◆ What you have to do:
Retype all of the data that follows, line for line.

◆ Records to use:
* * *

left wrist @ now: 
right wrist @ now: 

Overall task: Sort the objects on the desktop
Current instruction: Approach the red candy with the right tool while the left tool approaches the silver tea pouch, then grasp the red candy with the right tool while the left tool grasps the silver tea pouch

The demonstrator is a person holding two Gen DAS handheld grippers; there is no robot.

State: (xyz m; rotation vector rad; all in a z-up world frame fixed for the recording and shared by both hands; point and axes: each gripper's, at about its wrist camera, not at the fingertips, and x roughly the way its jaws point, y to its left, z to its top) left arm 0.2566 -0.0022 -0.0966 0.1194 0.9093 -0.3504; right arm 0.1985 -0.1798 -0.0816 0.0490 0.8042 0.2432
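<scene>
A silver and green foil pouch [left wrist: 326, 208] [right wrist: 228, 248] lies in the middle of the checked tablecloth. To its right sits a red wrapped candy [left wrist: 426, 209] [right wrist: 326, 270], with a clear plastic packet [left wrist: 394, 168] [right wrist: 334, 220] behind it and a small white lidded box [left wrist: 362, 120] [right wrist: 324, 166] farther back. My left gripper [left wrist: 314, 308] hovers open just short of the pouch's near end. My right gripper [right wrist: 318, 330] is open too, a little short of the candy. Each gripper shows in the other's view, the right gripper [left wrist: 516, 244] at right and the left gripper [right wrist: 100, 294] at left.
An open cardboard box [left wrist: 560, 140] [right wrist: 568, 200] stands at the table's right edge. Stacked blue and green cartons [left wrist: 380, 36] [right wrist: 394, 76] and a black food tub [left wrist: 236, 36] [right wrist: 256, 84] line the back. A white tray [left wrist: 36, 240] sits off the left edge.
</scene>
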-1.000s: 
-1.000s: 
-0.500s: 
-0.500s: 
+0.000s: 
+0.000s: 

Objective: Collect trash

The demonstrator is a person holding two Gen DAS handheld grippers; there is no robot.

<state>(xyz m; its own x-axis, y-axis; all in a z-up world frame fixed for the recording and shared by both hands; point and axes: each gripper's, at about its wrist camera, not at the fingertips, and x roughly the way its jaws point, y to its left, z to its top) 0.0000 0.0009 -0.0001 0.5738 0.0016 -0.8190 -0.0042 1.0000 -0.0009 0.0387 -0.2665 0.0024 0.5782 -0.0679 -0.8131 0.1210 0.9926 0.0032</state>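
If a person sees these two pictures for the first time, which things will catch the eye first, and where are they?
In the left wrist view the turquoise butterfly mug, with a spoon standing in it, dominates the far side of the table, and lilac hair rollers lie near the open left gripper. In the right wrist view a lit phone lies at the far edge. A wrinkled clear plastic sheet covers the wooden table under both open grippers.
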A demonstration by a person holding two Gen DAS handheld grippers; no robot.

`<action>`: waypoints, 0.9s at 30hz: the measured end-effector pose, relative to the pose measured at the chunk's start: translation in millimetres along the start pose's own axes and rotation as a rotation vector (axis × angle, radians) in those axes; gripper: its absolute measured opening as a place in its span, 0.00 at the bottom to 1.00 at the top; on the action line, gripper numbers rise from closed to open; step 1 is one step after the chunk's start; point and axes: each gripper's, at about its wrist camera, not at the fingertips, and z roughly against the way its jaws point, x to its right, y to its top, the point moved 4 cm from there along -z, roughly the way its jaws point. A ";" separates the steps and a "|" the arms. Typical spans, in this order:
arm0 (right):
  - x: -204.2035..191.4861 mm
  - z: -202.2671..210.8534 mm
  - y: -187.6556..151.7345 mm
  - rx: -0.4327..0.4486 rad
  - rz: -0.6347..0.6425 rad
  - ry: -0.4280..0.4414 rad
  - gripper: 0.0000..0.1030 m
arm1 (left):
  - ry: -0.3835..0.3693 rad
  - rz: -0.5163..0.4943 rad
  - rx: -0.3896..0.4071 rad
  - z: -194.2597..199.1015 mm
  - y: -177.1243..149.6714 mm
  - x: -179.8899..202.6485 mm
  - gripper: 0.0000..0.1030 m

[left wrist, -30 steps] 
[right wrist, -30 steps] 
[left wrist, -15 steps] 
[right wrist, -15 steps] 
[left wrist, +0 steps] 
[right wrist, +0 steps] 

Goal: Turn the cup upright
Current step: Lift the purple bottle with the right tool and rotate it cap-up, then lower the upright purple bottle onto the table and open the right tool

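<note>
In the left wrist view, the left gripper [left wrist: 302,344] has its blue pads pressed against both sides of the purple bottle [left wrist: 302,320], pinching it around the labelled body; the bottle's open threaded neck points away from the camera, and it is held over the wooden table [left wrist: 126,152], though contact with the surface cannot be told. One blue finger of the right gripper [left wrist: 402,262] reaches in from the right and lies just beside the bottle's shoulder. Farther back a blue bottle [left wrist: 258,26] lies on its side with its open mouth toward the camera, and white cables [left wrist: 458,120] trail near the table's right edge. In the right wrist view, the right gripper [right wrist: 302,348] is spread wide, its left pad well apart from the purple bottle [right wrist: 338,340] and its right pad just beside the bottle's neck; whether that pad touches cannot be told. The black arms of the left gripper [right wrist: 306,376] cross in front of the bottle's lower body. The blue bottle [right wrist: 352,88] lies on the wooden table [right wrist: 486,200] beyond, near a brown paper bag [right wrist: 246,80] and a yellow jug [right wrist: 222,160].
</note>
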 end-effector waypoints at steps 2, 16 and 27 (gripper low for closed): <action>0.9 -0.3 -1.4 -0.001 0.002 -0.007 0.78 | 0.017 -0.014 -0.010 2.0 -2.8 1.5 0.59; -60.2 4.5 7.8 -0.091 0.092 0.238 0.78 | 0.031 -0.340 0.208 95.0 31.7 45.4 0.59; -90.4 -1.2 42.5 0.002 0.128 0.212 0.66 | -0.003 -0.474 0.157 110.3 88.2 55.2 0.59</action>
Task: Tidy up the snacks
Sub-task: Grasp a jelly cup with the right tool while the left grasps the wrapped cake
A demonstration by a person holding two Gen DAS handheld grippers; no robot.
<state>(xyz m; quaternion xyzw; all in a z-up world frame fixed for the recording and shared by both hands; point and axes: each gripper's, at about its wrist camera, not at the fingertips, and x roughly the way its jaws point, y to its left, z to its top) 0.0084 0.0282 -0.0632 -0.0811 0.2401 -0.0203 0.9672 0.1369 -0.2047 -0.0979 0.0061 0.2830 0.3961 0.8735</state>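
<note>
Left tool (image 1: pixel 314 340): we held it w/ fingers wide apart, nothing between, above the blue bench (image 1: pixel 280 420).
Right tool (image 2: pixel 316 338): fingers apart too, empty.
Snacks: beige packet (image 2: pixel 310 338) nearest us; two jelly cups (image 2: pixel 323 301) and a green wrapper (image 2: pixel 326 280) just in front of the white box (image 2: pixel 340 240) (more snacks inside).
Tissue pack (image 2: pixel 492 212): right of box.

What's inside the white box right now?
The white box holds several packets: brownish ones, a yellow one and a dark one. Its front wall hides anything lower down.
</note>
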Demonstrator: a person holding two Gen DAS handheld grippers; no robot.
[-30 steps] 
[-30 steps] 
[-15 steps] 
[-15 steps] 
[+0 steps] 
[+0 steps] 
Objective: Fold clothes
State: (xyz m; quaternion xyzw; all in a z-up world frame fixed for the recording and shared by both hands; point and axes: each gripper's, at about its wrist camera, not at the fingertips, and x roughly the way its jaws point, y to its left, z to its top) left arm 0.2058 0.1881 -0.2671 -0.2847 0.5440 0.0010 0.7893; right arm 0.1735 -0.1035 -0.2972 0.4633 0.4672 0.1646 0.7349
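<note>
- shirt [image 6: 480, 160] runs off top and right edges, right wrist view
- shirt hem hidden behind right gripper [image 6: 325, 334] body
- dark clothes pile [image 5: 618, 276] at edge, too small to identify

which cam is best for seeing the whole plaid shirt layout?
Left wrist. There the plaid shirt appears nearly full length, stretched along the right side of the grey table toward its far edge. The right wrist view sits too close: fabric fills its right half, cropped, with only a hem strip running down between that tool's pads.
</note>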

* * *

◆ Exercise output:
left wrist @ now: 
right wrist @ now: 

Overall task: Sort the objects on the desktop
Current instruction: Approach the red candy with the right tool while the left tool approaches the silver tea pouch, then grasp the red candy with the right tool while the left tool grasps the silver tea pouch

The demonstrator is a person holding two Gen DAS handheld grippers; there is no robot.

State: (xyz m; rotation vector rad; all in a z-up world frame fixed for the recording and shared by both hands; point and axes: each gripper's, at about its wrist camera, not at the fingertips, and x roughly the way its jaws point, y to its left, z to its top) left arm 0.2566 -0.0022 -0.0966 0.1194 0.9093 -0.3504; right arm 0.1985 -0.1798 -0.0816 0.0490 0.8042 0.2432
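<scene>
A silver and green foil pouch [left wrist: 326, 208] [right wrist: 228, 248] lies in the middle of the checked tablecloth. To its right sits a red wrapped candy [left wrist: 426, 209] [right wrist: 326, 270], with a clear plastic packet [left wrist: 394, 168] [right wrist: 334, 220] behind it and a small white lidded box [left wrist: 362, 120] [right wrist: 324, 166] farther back. My left gripper [left wrist: 314, 308] hovers open just short of the pouch's near end. My right gripper [right wrist: 318, 330] is open too, a little short of the candy. Each gripper shows in the other's view, the right gripper [left wrist: 516, 244] at right and the left gripper [right wrist: 100, 294] at left.
An open cardboard box [left wrist: 560, 140] [right wrist: 568, 200] stands at the table's right edge. Stacked blue and green cartons [left wrist: 380, 36] [right wrist: 394, 76] and a black food tub [left wrist: 236, 36] [right wrist: 256, 84] line the back. A white tray [left wrist: 36, 240] sits off the left edge.
</scene>
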-1.000s: 
-1.000s: 
-0.500s: 
-0.500s: 
+0.000s: 
+0.000s: 

Objective: Collect trash

The demonstrator is a person holding two Gen DAS handheld grippers; there is no robot.

<state>(xyz m; its own x-axis, y-axis; all in a z-up world frame fixed for the recording and shared by both hands; point and axes: each gripper's, at about its wrist camera, not at the fingertips, and x roughly the way its jaws point, y to its left, z to its top) 0.0000 0.0009 -0.0001 0.5738 0.0016 -0.8190 -0.0042 1.0000 -0.0009 0.0387 -0.2665 0.0024 0.5782 -0.0679 -0.8131 0.1210 0.9926 0.0032</state>
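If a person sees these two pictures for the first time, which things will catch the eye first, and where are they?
In the left wrist view the turquoise butterfly mug, with a spoon standing in it, dominates the far side of the table, and lilac hair rollers lie near the open left gripper. In the right wrist view a lit phone lies at the far edge. A wrinkled clear plastic sheet covers the wooden table under both open grippers.
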A demonstration by a person holding two Gen DAS handheld grippers; no robot.

`<action>`: waypoints, 0.9s at 30hz: the measured end-effector pose, relative to the pose measured at the chunk's start: translation in millimetres along the start pose's own axes and rotation as a rotation vector (axis × angle, radians) in those axes; gripper: its absolute measured opening as a place in its span, 0.00 at the bottom to 1.00 at the top; on the action line, gripper numbers rise from closed to open; step 1 is one step after the chunk's start; point and axes: each gripper's, at about its wrist camera, not at the fingertips, and z roughly against the way its jaws point, x to its right, y to its top, the point moved 4 cm from there along -z, roughly the way its jaws point. A ";" separates the steps and a "|" the arms. Typical spans, in this order:
arm0 (right):
  - x: -204.2035..191.4861 mm
  - z: -202.2671..210.8534 mm
  - y: -187.6556..151.7345 mm
  - rx: -0.4327..0.4486 rad
  - rz: -0.6347..0.6425 rad
  - ry: -0.4280..0.4414 rad
  - gripper: 0.0000..0.1030 m
arm1 (left):
  - ry: -0.3835..0.3693 rad
  - rz: -0.5163..0.4943 rad
  - rx: -0.3896..0.4071 rad
  - z: -194.2597..199.1015 mm
  - y: -177.1243..149.6714 mm
  - x: -179.8899..202.6485 mm
  - gripper: 0.0000..0.1030 m

[left wrist, -30 steps] 
[right wrist, -30 steps] 
[left wrist, -15 steps] 
[right wrist, -15 steps] 
[left wrist, +0 steps] 
[right wrist, +0 steps] 

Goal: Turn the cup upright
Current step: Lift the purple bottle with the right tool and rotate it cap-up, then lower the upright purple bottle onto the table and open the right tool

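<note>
In the left wrist view, the left gripper [left wrist: 302,344] has its blue pads pressed against both sides of the purple bottle [left wrist: 302,320], pinching it around the labelled body; the bottle's open threaded neck points away from the camera, and it is held over the wooden table [left wrist: 126,152], though contact with the surface cannot be told. One blue finger of the right gripper [left wrist: 402,262] reaches in from the right and lies just beside the bottle's shoulder. Farther back a blue bottle [left wrist: 258,26] lies on its side with its open mouth toward the camera, and white cables [left wrist: 458,120] trail near the table's right edge. In the right wrist view, the right gripper [right wrist: 302,348] is spread wide, its left pad well apart from the purple bottle [right wrist: 338,340] and its right pad just beside the bottle's neck; whether that pad touches cannot be told. The black arms of the left gripper [right wrist: 306,376] cross in front of the bottle's lower body. The blue bottle [right wrist: 352,88] lies on the wooden table [right wrist: 486,200] beyond, near a brown paper bag [right wrist: 246,80] and a yellow jug [right wrist: 222,160].
</note>
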 end-effector waypoints at steps 2, 16 and 27 (gripper low for closed): <action>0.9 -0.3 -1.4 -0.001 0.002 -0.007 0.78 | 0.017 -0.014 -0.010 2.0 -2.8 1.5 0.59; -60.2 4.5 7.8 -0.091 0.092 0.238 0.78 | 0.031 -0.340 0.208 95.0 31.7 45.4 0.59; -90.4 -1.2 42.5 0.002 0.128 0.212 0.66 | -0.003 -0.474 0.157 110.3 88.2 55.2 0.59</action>
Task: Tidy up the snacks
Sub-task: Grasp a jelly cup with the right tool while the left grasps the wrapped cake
A demonstration by a person holding two Gen DAS handheld grippers; no robot.
<state>(xyz m; quaternion xyzw; all in a z-up world frame fixed for the recording and shared by both hands; point and axes: each gripper's, at about its wrist camera, not at the fingertips, and x roughly the way its jaws point, y to its left, z to its top) 0.0084 0.0282 -0.0632 -0.0811 0.2401 -0.0203 0.9672 0.1369 -0.2047 -0.0979 0.0061 0.2830 0.3961 0.8735</state>
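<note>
Left tool (image 1: pixel 314 340): we held it w/ fingers wide apart, nothing between, above the blue bench (image 1: pixel 280 420).
Right tool (image 2: pixel 316 338): fingers apart too, empty.
Snacks: beige packet (image 2: pixel 310 338) nearest us; two jelly cups (image 2: pixel 323 301) and a green wrapper (image 2: pixel 326 280) just in front of the white box (image 2: pixel 340 240) (more snacks inside).
Tissue pack (image 2: pixel 492 212): right of box.

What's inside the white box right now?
The white box holds several packets: brownish ones, a yellow one and a dark one. Its front wall hides anything lower down.
</note>
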Demonstrator: a person holding two Gen DAS handheld grippers; no robot.
[-30 steps] 
[-30 steps] 
[-15 steps] 
[-15 steps] 
[+0 steps] 
[+0 steps] 
Objective: Fold clothes
State: (xyz m; quaternion xyzw; all in a z-up world frame fixed for the recording and shared by both hands; point and axes: each gripper's, at about its wrist camera, not at the fingertips, and x roughly the way its jaws point, y to its left, z to its top) left arm 0.2058 0.1881 -0.2671 -0.2847 0.5440 0.0010 0.7893; right arm 0.1735 -0.1035 -0.2972 0.4633 0.4672 0.1646 0.7349
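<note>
- shirt [image 6: 480, 160] runs off top and right edges, right wrist view
- shirt hem hidden behind right gripper [image 6: 325, 334] body
- dark clothes pile [image 5: 618, 276] at edge, too small to identify

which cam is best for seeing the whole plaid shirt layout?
Left wrist. There the plaid shirt appears nearly full length, stretched along the right side of the grey table toward its far edge. The right wrist view sits too close: fabric fills its right half, cropped, with only a hem strip running down between that tool's pads.
</note>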

For this exercise, nothing more remains to be given.